▸ What you are asked to do
In the material below, count the lines with the word "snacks" and state that number only.

▸ Raw data
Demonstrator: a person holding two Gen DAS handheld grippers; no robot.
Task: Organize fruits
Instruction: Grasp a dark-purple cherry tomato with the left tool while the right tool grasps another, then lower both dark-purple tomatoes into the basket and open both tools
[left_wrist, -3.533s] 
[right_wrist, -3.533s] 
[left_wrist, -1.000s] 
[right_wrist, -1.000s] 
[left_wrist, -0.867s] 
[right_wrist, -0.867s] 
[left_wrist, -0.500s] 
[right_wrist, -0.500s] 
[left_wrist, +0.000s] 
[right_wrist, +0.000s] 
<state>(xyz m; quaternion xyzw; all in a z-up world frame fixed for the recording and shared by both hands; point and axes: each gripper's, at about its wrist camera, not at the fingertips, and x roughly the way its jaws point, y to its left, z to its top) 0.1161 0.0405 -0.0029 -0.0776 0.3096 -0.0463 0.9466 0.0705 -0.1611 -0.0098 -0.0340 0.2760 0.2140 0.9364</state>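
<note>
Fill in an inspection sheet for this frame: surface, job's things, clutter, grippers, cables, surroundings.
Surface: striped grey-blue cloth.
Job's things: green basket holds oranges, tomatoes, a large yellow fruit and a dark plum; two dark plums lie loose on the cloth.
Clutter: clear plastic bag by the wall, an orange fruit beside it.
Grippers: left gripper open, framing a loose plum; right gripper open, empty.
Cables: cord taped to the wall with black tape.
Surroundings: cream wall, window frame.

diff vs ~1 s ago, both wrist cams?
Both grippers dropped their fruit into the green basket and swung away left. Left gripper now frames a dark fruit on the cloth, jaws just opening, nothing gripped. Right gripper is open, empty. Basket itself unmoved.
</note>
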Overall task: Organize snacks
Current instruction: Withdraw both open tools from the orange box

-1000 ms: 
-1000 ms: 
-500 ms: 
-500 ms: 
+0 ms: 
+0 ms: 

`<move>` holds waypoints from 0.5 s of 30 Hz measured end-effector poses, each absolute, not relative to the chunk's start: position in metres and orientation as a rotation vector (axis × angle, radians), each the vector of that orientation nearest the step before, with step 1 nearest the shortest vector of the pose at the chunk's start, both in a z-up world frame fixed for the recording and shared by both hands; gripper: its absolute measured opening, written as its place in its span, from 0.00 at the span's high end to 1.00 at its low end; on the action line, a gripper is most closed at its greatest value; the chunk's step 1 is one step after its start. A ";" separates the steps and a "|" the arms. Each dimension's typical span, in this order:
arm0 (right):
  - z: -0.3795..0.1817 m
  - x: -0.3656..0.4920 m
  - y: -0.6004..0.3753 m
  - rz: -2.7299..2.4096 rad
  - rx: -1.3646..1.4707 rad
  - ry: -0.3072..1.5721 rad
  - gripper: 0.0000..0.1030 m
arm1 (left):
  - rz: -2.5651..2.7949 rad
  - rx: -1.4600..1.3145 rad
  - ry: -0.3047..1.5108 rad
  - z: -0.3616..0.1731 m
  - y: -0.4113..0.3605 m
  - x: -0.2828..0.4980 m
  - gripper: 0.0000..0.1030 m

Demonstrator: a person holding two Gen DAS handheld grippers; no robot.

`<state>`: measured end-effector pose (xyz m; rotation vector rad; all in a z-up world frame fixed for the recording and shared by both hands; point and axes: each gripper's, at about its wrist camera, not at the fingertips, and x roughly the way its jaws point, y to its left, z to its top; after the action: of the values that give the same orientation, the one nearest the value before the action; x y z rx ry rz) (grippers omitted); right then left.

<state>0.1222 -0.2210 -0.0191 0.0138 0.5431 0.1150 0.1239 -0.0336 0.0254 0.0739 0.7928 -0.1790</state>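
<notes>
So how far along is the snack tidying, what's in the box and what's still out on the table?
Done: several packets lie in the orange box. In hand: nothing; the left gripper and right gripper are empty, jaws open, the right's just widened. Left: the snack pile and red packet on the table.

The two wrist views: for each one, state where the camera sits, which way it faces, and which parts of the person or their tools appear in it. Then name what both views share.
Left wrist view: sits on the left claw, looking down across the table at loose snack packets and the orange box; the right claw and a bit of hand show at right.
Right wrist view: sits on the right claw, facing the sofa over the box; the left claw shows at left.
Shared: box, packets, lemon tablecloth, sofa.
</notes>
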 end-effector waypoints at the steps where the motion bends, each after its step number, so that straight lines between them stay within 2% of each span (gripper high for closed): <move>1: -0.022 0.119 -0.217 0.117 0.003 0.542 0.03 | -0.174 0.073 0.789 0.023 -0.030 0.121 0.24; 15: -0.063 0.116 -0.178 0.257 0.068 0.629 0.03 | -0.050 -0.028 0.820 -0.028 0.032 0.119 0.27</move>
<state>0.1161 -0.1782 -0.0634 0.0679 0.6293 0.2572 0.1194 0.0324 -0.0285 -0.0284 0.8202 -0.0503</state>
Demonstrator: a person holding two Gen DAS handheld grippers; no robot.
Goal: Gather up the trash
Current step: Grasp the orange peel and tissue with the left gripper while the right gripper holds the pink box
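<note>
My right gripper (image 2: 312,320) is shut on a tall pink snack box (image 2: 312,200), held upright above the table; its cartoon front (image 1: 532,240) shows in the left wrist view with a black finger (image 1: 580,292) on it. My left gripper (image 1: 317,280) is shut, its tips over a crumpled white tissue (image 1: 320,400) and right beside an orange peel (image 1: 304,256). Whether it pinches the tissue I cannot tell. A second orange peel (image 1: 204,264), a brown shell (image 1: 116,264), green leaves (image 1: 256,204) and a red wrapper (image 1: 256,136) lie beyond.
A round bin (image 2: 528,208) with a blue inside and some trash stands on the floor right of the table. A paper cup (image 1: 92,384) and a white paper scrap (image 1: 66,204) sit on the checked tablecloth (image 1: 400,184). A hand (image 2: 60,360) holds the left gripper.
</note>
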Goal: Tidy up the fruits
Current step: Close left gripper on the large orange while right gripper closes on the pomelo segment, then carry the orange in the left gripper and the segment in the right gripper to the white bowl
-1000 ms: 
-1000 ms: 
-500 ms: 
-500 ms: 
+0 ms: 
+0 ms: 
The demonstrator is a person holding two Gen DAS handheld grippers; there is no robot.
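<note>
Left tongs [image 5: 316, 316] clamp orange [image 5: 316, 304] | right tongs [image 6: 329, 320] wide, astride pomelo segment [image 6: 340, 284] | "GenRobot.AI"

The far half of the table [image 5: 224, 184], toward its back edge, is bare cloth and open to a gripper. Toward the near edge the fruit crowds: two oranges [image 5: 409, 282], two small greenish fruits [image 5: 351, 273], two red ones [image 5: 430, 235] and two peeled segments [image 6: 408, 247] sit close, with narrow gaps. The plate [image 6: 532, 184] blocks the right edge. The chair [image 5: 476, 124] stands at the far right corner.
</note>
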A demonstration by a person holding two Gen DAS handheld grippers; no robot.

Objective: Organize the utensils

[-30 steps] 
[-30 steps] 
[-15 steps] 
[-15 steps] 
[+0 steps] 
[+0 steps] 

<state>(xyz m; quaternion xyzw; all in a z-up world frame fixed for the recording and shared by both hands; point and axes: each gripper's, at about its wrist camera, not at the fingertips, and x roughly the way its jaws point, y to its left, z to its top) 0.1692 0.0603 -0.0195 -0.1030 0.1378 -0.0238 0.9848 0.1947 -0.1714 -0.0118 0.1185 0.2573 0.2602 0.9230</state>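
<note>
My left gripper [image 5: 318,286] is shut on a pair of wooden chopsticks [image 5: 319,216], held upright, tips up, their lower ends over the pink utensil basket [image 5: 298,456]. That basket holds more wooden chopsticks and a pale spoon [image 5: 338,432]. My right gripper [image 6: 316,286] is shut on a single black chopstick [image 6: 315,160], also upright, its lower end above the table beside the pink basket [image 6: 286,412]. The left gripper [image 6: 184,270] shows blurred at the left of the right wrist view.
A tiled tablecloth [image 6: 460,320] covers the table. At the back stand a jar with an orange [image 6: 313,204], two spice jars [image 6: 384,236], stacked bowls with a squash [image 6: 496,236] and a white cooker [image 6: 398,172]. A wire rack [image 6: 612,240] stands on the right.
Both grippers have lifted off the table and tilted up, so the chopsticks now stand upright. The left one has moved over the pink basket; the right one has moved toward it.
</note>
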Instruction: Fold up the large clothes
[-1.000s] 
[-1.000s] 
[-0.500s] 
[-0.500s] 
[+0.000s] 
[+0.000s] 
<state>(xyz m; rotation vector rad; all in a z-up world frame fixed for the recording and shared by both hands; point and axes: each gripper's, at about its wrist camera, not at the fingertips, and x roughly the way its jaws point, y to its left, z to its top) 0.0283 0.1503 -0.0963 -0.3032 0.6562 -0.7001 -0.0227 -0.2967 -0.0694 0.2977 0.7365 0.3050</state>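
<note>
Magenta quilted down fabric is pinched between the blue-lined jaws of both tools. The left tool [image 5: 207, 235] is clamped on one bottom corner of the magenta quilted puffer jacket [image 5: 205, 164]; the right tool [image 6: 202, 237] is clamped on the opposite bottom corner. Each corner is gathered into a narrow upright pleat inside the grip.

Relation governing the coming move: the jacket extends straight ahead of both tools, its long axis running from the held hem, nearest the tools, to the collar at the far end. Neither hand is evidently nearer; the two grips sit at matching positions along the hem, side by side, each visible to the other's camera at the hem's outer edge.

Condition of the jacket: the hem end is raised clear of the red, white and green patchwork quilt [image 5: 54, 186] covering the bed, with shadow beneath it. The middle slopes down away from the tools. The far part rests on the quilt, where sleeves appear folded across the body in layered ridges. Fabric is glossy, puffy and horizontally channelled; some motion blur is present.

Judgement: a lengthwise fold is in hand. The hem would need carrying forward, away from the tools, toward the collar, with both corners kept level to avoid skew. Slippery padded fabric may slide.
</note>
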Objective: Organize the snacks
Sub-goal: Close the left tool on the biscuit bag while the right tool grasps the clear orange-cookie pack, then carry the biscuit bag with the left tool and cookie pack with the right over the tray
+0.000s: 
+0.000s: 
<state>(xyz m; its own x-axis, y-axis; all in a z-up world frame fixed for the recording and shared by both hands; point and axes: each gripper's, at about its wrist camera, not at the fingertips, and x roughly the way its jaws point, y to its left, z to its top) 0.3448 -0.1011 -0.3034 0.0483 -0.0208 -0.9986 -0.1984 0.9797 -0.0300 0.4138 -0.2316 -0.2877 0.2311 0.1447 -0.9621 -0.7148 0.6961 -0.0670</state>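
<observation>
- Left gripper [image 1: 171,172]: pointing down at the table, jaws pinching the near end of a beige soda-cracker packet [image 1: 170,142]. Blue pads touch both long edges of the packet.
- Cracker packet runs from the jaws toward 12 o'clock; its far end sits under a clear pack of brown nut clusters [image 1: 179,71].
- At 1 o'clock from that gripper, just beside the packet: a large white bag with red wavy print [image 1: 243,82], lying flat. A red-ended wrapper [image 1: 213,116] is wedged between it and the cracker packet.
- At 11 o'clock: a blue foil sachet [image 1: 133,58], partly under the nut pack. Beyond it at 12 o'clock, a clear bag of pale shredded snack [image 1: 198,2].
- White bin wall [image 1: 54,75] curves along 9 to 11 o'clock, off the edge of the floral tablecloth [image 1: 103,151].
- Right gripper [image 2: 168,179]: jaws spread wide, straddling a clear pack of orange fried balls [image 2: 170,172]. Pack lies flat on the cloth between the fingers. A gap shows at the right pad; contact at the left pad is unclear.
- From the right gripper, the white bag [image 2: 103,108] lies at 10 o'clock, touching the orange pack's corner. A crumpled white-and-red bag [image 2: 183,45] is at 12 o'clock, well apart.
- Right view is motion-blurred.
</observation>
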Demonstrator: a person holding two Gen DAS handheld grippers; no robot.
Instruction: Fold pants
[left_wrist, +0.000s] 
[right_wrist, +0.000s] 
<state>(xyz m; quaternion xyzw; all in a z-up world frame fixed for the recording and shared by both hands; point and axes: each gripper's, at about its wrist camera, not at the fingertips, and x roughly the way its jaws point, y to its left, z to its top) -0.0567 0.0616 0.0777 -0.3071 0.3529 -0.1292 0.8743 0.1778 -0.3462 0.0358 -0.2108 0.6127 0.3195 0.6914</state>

▸ Finished task
2